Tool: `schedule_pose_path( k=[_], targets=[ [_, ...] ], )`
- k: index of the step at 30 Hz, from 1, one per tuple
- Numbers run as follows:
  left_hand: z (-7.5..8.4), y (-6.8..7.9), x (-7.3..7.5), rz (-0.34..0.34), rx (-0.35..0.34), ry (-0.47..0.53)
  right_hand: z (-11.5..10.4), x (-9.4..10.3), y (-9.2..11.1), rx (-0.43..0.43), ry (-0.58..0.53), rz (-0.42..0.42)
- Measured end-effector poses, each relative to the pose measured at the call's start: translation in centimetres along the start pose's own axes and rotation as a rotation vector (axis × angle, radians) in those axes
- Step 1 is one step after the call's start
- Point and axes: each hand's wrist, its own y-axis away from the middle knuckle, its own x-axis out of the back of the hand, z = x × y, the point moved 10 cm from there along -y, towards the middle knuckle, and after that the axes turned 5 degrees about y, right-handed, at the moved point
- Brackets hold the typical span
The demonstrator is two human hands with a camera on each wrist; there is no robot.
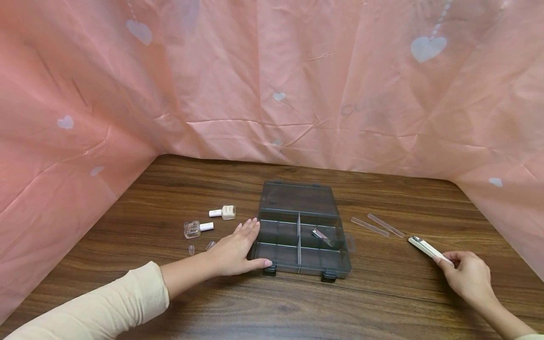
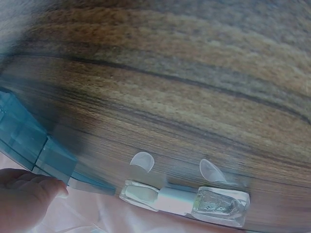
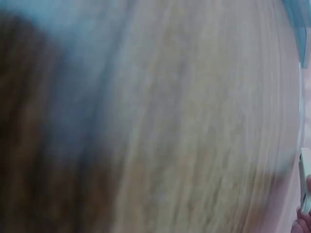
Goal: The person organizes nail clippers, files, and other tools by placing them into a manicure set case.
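Observation:
A smoky grey divided plastic case [image 1: 278,255] lies with its lid folded back on the table. My left hand [image 1: 235,250] rests against its left side, fingers extended and thumb at the front edge near a latch. In the left wrist view, that hand [image 2: 29,201] touches the case wall [image 2: 56,158]. Inside a right-hand compartment lies a small nail clipper [image 1: 321,235]. Over at the right, my right hand [image 1: 469,276] pinches the end of a larger white nail clipper [image 1: 429,249]. The right wrist view catches only part of this white clipper [image 3: 305,177] at its edge.
Two clear strips [image 1: 369,227] lie between the case and the white clipper. Left of the case are a cream nail polish bottle [image 1: 228,212], a clear polish bottle [image 1: 192,230] and two clear nail tips [image 1: 191,250]. Pink cloth [image 1: 297,94] hangs around the table.

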Motion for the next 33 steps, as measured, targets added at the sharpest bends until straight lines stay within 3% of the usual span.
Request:
schedule_pose_path(
  k=[12, 19, 25, 33],
  targets=[
    [0.0, 0.0, 0.0, 0.0, 0.002, -0.016, -2.9, 1.5, -0.7, 0.072, -0.08, 0.13],
    [0.1, 0.0, 0.0, 0.003, -0.006, -0.028, -5.2, 2.2, -1.0, 0.11, -0.149, 0.142],
    [0.1, -0.1, 0.0, 0.002, -0.009, -0.023, -6.9, 3.2, -1.2, 0.147, -0.21, 0.244],
    [0.1, 0.0, 0.0, -0.002, -0.002, -0.026, -9.5, 2.8, -1.9, 0.176, -0.26, 0.215]
  ],
)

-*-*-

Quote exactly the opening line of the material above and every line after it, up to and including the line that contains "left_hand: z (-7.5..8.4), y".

Tool: `schedule_pose_path( k=[_], targets=[ [_, ...] ], )`
- k: index of the step at 30 Hz, from 1, one per tuple
- Numbers run as follows:
  left_hand: z (-7.5..8.4), y (-6.8..7.9), x (-7.3..7.5), rz (-0.34..0.34), rx (-0.35..0.34), ry (-0.47..0.53)

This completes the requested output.